TRENTON - Attorney General Gurbir S. Grewal announced that a drug dealer from Bergen County was sentenced to state prison today in connection with an investigation by the New Jersey State Police that led to the seizure of $732,124 in cash and over 10 ounces of the designer opioid furanyl fentanyl, an analog of the highly potent and dangerous opioid fentanyl.

Official say Jose Colon-Lora, 35, of Edgewater, N.J., was sentenced to five years in state prison by Superior Court Judge Christopher R. Kazlau in Bergen County.

Colon-Lora pleaded guilty on June 28, 2019 to second-degree possession of furanyl fentanyl with intent to distribute.

The state recommended a sentence of seven years in state prison under the plea agreement, but the judge imposed a sentence of five years. Colon-Lora was ordered to forfeit the $732,124 in cash seized during the investigation.

A co-defendant, Jorge Rivera, 29, of Edgewater, previously pleaded guilty to first-degree money laundering and was sentenced to 10 years in state prison.

Deputy Attorney General Amy Sieminski prosecuted the defendants and handled the sentencing for the Division of Criminal Justice Gangs & Organized Crime Bureau. The defendants were indicted in January 2017. Deputy Attorney General Jamie Picard presented the indictment to the state grand jury.

Colon-Lora and Rivera were arrested on July 26, 2016 as the result of an investigation by the New Jersey State Police Violent and Organized Crime Control North Bureau, Trafficking North Unit. On that date, detectives executed a search warrant at an apartment shared by Colon-Lora and Rivera on Alexander Way in Edgewater, N.J. With the help of a drug detection K9, troopers allegedly found more than 10 ounces of furanyl fentanyl contained in multiple bags in a closet in the master bedroom.

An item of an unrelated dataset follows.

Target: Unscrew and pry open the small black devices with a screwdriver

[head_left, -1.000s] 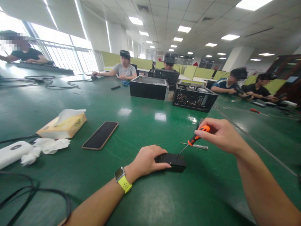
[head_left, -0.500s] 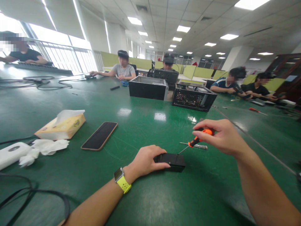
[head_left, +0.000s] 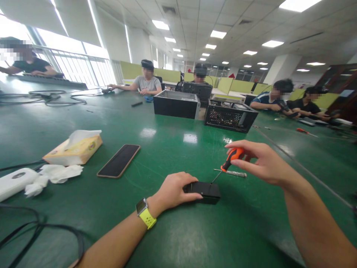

In that closet and a second closet, detectives found $732,124 in U.S. currency in various suitcases and bags, along with equipment and materials for packaging drugs and money.

“We are working aggressively to target the drug traffickers and opioid mills that are profiting from addiction and death,” said Attorney General Grewal. “As evidenced by the drugs and cash seized in this case, these defendants were making huge profits by dealing a highly lethal analog of fentanyl.”

“Each time we lock up a drug supplier and seize a significant quantity of opioids – especially a potent opioid like the one seized in this investigation – we potentially save lives that otherwise would be lost to overdoses,” said Director Veronica Allende of the Division of Criminal Justice. “We will continue to collaborate with the New Jersey State Police and our other law enforcement partners to arrest drug dealers, seize their narcotics and profits, and send them to prison.”

“Any designer drug derived from fentanyl is designed to do two things, create an addict and line the pockets of dealers, but tragically and all too often it is fatal for users and folly for sellers—who learn the hard way that drug dealing is never profitable in the end,” said Colonel Patrick Callahan of the New Jersey State Police. “We will continue to use every available tool and resource at our disposal to combat the opioid epidemic on all fronts, whether it is on the streets making arrests or through education in the classroom.”

Fentanyl is up to 50 times more powerful than heroin, and furanyl fentanyl and its other illegal knock-offs are often more potent than regular fentanyl.

New Jersey has seen a deadly surge in deaths resulting from fentanyl or a combination of fentanyl and heroin or other drugs. Fentanyl was linked to 1,429 overdose deaths in New Jersey in 2017, up from 818 deaths in 2016, 417 deaths in 2015, 142 deaths in 2014, and 46 deaths in 2013.